What Are The Basics Of Glioma Care And Treatment?

In the case of glioma, there are, of course, some practical considerations. This category of brain tumour varies in category, but all are malignant tumours that originate in the glial cells. They vary by grade, with 1 and 2 being slower-growing and 3 and 4 being fast-growing. Among the different types are:
  •       Oligodendrogliomas, which tend to be grade 1 and 2
  •       Ependymomas, which tend to be low-grade gliomas and are more common in children than adults
  •       Astrocytomas, which start in the astrocyte cells and can vary from low-grade to high
  •       Glioblastomas, which are the most common and most aggressive form of glioma in adults
The most common forms of treatment are surgery to remove as much of the tumour as possible, as well as the use of radiotherapy to shrink it. The kind of radiotherapy involved is stereotactic radiotherapy, usually using a Gamma Knife. Invented in the 1960s by Swedish neuroscientist Dr Lars Leksell, the Gamma Knife is not, despite its name, an instrument of physical surgery, but a means of directing very precise and powerful beams of radiation at very small areas. This means it can have a maximum effect on the cancer by damaging its DNA to impede tumour growth, while minimising the exposure of surrounding brain tissue. This also helps to minimise the side effects.

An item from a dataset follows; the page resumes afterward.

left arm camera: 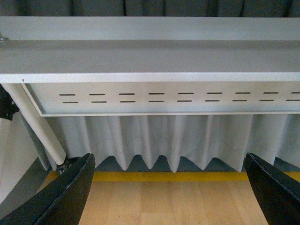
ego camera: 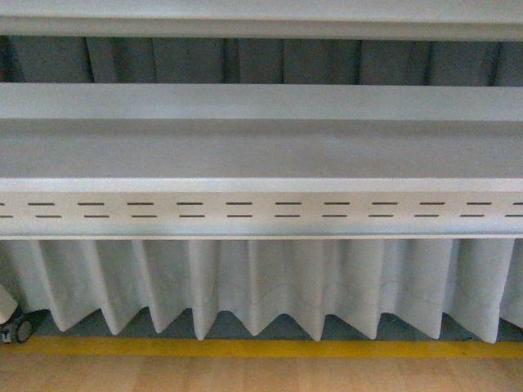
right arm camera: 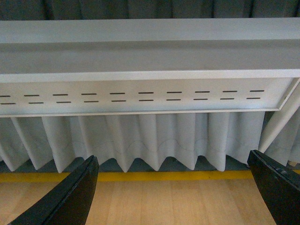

How Can Glioma Care Be Varied?

It may sound as if the treatment pathway for glioma patients is straightforward, based on whatever category of tumour it is and its grade. However, it is not as straightforward as that. Among the variations is whether surgery is used at all, for example, in oligodendroglioma patients, where the slow rate of progression means this may be avoided for a considerable time. Also, where radiotherapy is used, the schedule may be varied depending on how well the patient can handle the side effects. These are just some of the variations in how patients can be treated and it all comes back to the central principle that, because everyone is unique, their treatment should be too whenever appropriate. It is certainly an approach we are committed to taking.